Within the entries below, please retype exactly the lines starting with the line that has "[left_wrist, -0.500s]" and going on through the line that has "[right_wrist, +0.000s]", but not the pictures.

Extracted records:
● ● ●

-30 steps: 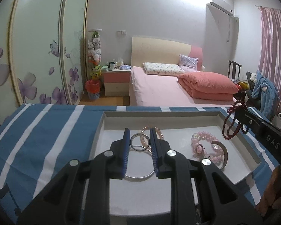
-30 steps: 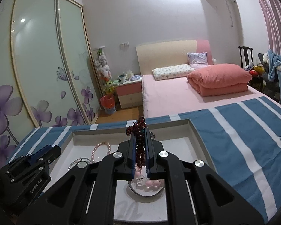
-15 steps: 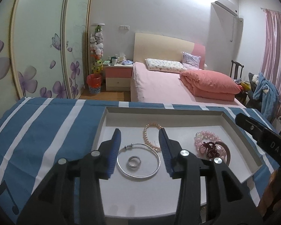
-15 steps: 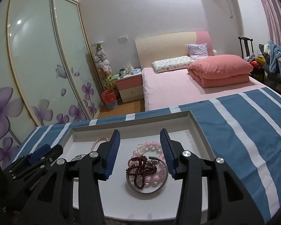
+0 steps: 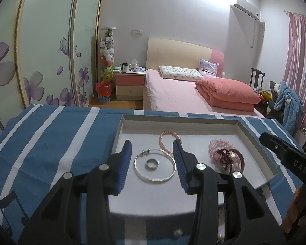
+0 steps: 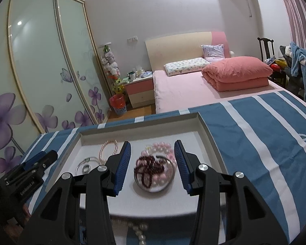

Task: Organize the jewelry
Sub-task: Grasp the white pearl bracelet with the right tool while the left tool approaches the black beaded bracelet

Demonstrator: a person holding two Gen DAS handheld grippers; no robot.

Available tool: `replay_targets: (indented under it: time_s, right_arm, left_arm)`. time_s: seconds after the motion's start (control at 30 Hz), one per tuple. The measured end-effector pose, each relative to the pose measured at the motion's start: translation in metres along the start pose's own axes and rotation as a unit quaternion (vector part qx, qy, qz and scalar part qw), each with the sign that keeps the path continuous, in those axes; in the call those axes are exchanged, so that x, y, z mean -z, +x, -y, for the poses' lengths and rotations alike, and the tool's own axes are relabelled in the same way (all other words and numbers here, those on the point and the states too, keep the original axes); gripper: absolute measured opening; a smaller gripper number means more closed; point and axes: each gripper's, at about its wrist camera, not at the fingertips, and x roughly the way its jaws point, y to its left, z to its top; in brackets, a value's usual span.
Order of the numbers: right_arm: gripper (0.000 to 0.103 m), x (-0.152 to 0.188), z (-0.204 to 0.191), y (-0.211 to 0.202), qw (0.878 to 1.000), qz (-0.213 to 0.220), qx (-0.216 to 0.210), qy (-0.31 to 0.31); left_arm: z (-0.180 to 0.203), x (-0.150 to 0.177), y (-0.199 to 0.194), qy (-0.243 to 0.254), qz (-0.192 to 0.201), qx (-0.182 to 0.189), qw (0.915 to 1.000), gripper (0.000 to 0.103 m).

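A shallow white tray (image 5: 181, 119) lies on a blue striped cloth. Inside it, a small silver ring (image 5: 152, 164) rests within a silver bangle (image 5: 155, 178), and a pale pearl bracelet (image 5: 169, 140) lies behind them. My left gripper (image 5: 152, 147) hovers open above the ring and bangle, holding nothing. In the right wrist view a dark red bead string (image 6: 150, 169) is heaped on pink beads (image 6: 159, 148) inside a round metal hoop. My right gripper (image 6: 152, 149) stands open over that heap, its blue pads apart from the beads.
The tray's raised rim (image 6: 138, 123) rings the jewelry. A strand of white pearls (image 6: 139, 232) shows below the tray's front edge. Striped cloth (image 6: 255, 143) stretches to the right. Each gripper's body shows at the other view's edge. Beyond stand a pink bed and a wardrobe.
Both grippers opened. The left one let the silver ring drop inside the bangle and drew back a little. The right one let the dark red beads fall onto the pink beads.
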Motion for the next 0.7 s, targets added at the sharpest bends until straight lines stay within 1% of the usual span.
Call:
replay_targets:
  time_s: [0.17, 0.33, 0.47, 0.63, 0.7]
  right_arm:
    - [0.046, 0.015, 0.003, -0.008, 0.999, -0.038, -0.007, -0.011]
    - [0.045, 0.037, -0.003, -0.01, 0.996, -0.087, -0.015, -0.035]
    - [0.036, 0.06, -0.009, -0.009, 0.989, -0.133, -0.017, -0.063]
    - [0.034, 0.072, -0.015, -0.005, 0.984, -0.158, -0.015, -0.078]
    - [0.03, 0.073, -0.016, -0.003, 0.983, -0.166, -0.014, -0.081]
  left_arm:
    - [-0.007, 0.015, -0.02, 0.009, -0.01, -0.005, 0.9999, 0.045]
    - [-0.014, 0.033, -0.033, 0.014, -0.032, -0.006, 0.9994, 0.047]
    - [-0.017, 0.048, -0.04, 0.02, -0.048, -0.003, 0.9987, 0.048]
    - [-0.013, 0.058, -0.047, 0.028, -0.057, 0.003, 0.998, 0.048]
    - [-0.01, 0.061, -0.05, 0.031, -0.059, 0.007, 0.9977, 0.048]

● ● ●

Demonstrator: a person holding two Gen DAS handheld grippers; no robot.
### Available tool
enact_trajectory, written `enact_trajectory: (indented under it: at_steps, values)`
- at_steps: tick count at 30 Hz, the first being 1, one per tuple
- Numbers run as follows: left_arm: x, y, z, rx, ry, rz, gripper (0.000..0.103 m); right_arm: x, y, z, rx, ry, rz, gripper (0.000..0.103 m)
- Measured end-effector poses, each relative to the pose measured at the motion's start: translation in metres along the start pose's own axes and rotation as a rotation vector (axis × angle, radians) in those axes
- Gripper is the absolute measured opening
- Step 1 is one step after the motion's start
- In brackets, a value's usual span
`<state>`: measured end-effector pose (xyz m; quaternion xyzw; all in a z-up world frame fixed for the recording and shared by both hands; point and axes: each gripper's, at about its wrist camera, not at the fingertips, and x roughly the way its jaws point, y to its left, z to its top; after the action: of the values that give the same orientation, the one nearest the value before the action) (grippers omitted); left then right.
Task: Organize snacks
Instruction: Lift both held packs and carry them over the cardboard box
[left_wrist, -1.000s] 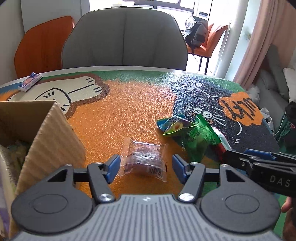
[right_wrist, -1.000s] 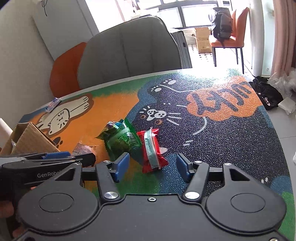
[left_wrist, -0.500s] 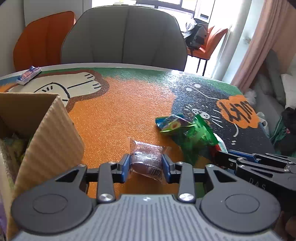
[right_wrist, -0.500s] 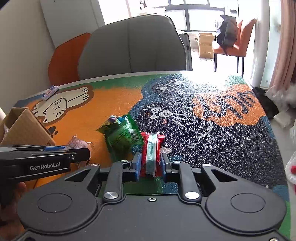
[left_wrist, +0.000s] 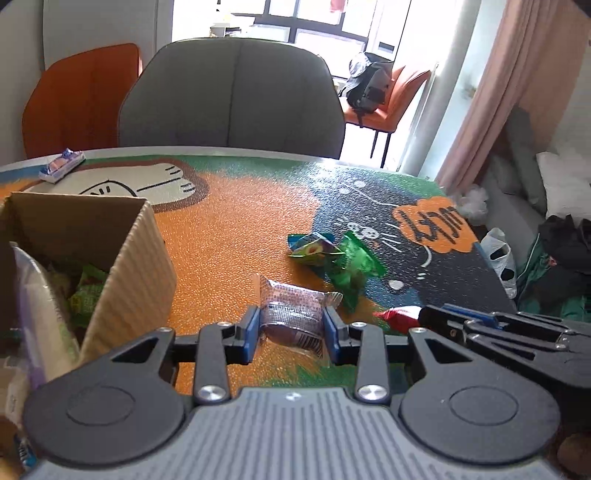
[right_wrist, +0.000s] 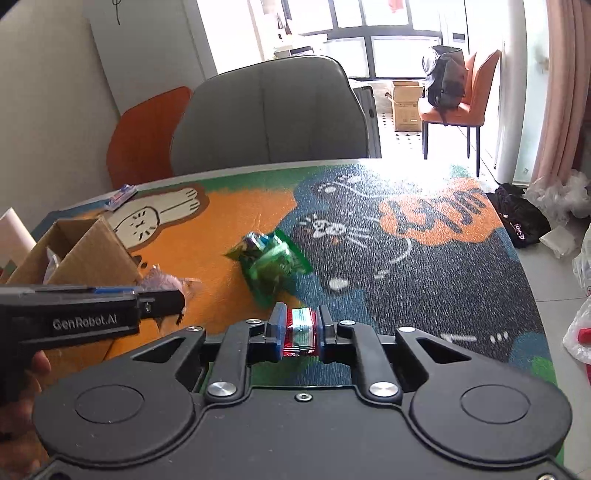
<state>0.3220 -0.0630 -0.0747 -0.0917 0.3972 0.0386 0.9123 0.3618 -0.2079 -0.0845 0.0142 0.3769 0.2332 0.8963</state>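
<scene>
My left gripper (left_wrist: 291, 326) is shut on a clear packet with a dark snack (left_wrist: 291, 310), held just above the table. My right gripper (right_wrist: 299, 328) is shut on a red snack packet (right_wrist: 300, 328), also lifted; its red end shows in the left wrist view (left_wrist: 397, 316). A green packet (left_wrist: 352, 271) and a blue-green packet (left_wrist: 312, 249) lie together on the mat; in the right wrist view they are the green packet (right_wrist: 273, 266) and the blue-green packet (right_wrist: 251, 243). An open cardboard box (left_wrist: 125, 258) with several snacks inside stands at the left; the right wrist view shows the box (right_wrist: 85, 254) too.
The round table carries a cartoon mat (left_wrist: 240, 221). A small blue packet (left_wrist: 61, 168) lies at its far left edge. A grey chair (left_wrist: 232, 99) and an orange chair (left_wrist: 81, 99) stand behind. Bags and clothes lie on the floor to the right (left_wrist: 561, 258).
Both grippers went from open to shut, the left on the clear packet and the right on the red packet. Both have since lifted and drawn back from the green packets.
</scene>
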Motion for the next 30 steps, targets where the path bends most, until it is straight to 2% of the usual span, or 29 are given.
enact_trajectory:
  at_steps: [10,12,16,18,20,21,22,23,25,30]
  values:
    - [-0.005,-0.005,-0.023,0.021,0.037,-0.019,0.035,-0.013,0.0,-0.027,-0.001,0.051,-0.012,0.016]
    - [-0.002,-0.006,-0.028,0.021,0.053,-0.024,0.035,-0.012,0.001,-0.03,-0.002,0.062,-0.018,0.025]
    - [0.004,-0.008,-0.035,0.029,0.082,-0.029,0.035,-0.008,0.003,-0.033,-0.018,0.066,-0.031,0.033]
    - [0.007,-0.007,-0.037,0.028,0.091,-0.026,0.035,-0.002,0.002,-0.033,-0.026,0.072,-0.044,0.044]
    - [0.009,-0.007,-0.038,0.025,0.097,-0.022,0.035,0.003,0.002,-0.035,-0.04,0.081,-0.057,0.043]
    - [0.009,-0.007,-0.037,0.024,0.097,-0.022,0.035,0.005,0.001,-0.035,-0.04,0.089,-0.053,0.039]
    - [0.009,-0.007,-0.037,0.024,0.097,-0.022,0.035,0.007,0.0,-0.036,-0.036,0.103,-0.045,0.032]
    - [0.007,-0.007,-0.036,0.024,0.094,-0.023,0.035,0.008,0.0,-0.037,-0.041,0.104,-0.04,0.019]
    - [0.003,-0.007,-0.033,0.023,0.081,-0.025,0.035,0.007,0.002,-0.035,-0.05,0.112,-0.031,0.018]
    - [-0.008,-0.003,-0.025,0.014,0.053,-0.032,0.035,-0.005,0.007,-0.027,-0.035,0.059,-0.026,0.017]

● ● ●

EXERCISE ANSWER>
[left_wrist, -0.500s] 
[right_wrist, -0.500s] 
[left_wrist, +0.000s] 
[right_wrist, +0.000s] 

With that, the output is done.